24

I have two DataFrames in Spark SQL (D1 and D2).

I am trying to inner join both of them D1.join(D2, "some column") and get back data of only D1, not the complete data set.

Both D1 and D2 are having the same columns.

Could some one please help me on this?

I am using Spark 1.6.

cheseaux
  • 5,187
  • 31
  • 50
Avi
  • 451
  • 2
  • 5
  • 12

4 Answers4

60

Let say you want to join on "id" column. Then you could write :

val sqlContext = new org.apache.spark.sql.SQLContext(sc)
import sqlContext.implicits._    
d1.as("d1").join(d2.as("d2"), $"d1.id" === $"d2.id").select($"d1.*")
cheseaux
  • 5,187
  • 31
  • 50
  • Hi , This answer helps . I have a silly question . What does the $ sign imply? I get error when i try to write the $ sign in my code. – Avi Aug 02 '16 at 13:32
  • 3
    It's an alternative way of accessing DataFrame columns, as explained [here](https://spark.apache.org/docs/1.6.0/api/java/org/apache/spark/sql/Column.html), but you have to import the implicits package (I've edited my answer) – cheseaux Aug 02 '16 at 13:42
  • 1
    Well, there is a "leftsemi" join option as well. It includes rows from the left table which have a matching row on the right. Also no need to dedup as the matching rows are included only once. – user238607 Oct 02 '17 at 04:12
13

You could use left_semi:

d1.as("d1").join(d2.as("d2"), $"d1.id" === $"d2.id", "left_semi")

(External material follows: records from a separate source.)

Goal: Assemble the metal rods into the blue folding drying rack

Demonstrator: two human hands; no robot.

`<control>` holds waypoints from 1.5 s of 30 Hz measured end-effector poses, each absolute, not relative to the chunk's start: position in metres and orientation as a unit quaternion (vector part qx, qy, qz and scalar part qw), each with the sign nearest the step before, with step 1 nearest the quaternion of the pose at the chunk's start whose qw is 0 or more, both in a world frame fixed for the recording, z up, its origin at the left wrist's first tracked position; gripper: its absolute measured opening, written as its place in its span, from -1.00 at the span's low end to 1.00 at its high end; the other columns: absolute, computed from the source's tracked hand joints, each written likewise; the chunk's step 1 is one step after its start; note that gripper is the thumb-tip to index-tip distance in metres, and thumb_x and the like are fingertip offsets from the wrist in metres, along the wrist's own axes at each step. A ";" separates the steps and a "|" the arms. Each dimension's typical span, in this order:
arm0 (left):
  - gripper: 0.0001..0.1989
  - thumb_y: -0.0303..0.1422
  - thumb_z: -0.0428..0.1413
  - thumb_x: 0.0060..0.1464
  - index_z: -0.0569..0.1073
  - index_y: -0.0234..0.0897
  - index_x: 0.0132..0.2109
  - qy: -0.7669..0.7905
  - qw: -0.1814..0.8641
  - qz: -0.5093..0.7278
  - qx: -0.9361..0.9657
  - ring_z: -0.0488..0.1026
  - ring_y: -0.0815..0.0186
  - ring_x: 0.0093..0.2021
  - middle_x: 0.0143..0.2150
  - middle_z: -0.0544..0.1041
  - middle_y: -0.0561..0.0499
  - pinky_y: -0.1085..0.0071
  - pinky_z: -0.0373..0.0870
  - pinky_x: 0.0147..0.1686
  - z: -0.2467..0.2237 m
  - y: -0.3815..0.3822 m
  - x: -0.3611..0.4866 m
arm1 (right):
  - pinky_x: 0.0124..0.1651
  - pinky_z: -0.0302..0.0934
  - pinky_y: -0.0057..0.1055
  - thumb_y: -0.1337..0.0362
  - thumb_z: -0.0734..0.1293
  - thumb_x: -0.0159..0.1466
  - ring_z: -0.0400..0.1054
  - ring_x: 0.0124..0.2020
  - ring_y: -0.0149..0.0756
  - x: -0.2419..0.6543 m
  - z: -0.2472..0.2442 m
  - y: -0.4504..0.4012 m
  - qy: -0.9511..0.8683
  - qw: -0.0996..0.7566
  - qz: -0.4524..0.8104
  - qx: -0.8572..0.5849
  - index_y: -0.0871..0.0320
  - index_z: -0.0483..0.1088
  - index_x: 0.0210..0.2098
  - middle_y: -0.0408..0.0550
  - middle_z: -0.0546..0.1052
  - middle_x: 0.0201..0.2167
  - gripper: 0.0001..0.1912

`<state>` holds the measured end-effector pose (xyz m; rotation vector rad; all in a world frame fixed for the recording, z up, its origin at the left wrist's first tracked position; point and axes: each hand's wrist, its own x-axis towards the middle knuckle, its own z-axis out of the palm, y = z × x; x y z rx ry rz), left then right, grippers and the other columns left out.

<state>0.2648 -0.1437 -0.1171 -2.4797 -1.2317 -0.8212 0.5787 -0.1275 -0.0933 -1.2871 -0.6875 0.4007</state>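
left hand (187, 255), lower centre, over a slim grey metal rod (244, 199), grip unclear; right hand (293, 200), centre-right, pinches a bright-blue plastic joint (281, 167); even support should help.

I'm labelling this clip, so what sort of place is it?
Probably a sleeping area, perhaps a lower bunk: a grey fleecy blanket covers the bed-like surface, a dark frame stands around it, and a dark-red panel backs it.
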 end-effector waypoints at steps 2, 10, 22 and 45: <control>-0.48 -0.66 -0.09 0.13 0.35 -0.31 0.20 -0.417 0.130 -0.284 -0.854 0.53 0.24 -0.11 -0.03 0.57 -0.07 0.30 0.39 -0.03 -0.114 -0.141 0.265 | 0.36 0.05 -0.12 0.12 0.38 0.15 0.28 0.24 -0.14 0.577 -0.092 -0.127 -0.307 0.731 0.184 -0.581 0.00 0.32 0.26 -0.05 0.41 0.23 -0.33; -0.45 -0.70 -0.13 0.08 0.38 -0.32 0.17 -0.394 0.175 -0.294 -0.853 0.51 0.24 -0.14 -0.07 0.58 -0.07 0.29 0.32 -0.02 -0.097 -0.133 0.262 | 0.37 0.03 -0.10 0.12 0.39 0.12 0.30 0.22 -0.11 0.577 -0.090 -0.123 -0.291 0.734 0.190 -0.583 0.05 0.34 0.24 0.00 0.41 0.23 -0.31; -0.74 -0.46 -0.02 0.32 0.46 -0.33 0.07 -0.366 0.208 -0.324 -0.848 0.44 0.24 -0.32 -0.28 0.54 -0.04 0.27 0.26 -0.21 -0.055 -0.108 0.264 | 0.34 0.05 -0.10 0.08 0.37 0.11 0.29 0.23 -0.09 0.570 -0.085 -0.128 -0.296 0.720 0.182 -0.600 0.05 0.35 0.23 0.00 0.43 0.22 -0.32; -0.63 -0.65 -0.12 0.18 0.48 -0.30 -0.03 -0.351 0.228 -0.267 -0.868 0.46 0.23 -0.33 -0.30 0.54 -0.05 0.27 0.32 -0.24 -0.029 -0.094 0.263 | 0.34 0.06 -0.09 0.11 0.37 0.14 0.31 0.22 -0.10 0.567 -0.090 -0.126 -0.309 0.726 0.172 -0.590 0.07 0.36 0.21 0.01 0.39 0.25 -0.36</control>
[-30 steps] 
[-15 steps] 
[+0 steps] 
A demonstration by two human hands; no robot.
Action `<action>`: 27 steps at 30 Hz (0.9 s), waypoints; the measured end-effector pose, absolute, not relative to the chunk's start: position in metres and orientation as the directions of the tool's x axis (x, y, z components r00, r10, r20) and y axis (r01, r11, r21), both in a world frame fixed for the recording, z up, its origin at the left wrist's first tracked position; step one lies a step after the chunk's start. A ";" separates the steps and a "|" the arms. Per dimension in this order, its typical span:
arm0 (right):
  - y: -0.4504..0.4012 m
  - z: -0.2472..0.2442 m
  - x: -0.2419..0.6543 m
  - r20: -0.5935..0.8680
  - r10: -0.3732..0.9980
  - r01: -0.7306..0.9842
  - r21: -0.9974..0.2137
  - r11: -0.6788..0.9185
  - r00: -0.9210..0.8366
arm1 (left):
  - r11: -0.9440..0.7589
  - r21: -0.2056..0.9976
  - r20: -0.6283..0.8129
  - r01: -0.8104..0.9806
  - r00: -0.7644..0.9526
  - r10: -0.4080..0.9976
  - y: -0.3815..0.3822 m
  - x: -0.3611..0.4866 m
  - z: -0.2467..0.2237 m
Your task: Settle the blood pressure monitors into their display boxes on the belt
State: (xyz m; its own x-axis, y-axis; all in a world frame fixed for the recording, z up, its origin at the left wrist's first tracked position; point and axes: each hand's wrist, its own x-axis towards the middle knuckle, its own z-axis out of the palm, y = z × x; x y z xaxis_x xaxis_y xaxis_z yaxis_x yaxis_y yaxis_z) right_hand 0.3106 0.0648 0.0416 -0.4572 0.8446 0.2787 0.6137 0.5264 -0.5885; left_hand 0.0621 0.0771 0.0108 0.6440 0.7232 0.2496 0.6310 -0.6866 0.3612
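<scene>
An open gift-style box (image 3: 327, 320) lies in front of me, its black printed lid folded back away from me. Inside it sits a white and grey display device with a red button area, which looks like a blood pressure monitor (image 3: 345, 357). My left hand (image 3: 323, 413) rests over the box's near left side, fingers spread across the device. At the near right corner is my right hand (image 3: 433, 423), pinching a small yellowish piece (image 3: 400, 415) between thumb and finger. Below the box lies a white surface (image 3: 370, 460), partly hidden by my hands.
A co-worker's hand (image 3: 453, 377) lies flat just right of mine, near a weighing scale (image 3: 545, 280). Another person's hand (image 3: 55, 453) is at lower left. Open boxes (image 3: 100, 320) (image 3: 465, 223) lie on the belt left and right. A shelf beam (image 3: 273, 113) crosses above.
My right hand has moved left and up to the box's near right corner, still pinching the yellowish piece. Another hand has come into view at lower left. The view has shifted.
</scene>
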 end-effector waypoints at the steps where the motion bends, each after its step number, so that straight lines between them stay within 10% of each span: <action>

Semi-join takes only rows from the left dataset where joining condition is met.

There's also another interesting join type: left_anti, which works similarily to left_semi but takes only those rows where the condition is not met.

Krzysztof Atłasik
  • 21,985
  • 6
  • 54
  • 76
12

As an alternate answer, you could also do the following without adding aliases:

d1.join(d2, d1("id") === d2("id"))
  .select(d1.columns.map(c => d1(c)): _*)
nsanglar
  • 1,632
  • 1
  • 14
  • 24
  • Hi @nsanglar, thanks, this was super helpful. However, if I have a derived column like `.withColumn("derived_id", coalesce(d2("id"),d1("id")))` and I want this column along with all the columns of d1, then how will I modify the select statement? – riyaB Jun 04 '20 at 15:16
1

You should use leftsemi join which is similar to inner join difference being leftsemi join returns all columns from the left dataset and ignores all columns from the right dataset.

You can try something like the below in Scala to Join Spark DataFrame using leftsemi join types.

empDF.join(deptDF,empDF("emp_dept_id") ===  deptDF("dept_id"),"leftsemi")
    .show(false)

If you are using Python use below PySpark join dataframe example

empDF.join(deptDF,empDF.emp_dept_id ==  deptDF.dept_id,"leftsemi") \
   .show(truncate=False)
NNK
  • 1,044
  • 9
  • 24